To begin, we can challenge, disprove, or validate many earlier assumptions of this field through the use of genetics as evidence. One great example Chapter 4 illustrates is Hrdlička’s hypothesis of a replacement population in the Aleutian Islands roughly a thousand years ago. His 1945 work, based mainly on differences in cranial forms, hypothesized an existing Aleutian population being replaced by a wave of newcomers who would become the ancestors of modern Aleuts. While his assumptions weren’t definitive beyond a shadow of a doubt, modern genetic testing (after a few upsets with unfortunately small sample sizes) has proven his work correct, contributing even more validity to our understanding of human history.

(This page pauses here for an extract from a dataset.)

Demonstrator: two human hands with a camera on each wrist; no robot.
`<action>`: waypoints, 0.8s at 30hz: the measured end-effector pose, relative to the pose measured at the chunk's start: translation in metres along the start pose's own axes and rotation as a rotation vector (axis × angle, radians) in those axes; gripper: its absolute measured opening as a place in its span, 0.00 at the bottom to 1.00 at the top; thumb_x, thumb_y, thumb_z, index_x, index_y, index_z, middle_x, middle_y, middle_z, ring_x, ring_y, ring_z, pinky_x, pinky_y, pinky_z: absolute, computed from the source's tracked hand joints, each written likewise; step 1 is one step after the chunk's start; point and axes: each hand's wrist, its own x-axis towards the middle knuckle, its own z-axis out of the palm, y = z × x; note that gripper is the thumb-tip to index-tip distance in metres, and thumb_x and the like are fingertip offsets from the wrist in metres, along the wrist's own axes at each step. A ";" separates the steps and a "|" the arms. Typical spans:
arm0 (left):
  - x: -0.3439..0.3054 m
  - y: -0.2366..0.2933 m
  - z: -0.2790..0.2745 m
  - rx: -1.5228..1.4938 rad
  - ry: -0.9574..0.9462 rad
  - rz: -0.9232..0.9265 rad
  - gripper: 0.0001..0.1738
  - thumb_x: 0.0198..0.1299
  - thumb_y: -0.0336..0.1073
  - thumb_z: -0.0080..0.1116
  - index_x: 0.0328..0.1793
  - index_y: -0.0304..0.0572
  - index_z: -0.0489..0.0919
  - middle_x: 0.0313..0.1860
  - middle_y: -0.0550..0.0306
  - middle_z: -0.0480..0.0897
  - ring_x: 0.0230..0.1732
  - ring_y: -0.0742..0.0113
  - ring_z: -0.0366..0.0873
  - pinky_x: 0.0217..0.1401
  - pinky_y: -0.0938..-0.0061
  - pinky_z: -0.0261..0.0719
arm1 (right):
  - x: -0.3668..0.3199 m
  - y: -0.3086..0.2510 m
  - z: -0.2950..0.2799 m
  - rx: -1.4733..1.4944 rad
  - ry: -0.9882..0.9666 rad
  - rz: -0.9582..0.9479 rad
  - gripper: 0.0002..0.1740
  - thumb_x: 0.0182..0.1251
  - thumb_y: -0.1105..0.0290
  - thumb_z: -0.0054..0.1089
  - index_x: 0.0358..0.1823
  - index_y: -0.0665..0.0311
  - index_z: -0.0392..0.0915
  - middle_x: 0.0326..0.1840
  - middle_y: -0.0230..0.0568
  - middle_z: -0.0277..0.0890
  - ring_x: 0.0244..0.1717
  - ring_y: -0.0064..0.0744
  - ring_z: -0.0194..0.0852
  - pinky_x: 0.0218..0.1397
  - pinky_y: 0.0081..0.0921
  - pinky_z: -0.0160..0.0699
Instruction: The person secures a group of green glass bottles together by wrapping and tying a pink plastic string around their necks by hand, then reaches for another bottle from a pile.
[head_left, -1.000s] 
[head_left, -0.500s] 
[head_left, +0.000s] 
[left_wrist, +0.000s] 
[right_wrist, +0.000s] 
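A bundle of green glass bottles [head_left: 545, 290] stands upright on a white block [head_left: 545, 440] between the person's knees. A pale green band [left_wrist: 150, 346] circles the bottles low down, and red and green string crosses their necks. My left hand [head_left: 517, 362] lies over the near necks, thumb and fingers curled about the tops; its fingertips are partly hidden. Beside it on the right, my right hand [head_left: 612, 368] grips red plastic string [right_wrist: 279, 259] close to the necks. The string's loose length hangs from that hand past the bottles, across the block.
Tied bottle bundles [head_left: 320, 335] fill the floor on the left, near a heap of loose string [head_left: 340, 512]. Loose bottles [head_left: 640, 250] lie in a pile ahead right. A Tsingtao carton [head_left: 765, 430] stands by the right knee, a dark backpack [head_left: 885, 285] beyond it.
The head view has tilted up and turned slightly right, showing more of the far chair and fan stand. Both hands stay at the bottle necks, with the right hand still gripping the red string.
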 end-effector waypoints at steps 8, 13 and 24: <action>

Sometimes, however, this availability of new data can obscure what was previously seen as a clean-cut understanding of that history. The authors bring up the issue of the presence of Neanderthal genetic information in modern human and the debate as to how it got there, if it is Neanderthal DNA in the first place. Sequencing of Mitochondrial DNA from Neanderthals show incredible variation from modern humans and ancient anatomically modern humans (supporting that long-held belief that humans and Neanderthals never interbred), yet nuclear genome sequences suggest that one to four percent of our genome may be made up from Neanderthal DNA, possibly from admixture. So did early humans and Neanderthals mate, or could these traits be the result of latent genetic traits that we both received form an ancient ancestor? The answer: we don’t know. Maybe both. Perhaps you’ll be the ones to figure it out.
Finally, this chapter shows how even our understanding of genetic data in relation to prehistoric human events can be far more complicated than that data would initially suggest. In the example of the populating of Europe, differences in mitochondrial DNA and nuclear molecular DNA, which seem incompatible, illustrated a far richer story. In this case, the mitochondrial DNA suggests a movement of humans into Europe from the Middle East, roughly 10,000 years ago, coinciding with the advent of agriculture. The nuclear molecular DNA evidence, however, suggests something much different. Rather than 10,000 years ago, this evidence suggests a divergence in populations from 46,000 to 130,000 years ago. So which evidence is correct? Both. By comparing and combining these data, human biologist now surmise that while a clinal migration from the Middle East into Europe did take place around 10,000 years ago, Europe had already been populated by Homo Sapiens long before that event.
All in all, this chapter is helpful in illustrating the importance of genetic information and its contribution to our understanding of the human story. If you want to know the specifics of how DNA evidence is used to formulate new hypotheses and support or refute existing ones: this is the chapter for you... But don’t take our word for it! (Insert Reading Rainbow theme here)
1) What do you believe the current genetic distance is? Is this a good thing or bad thing?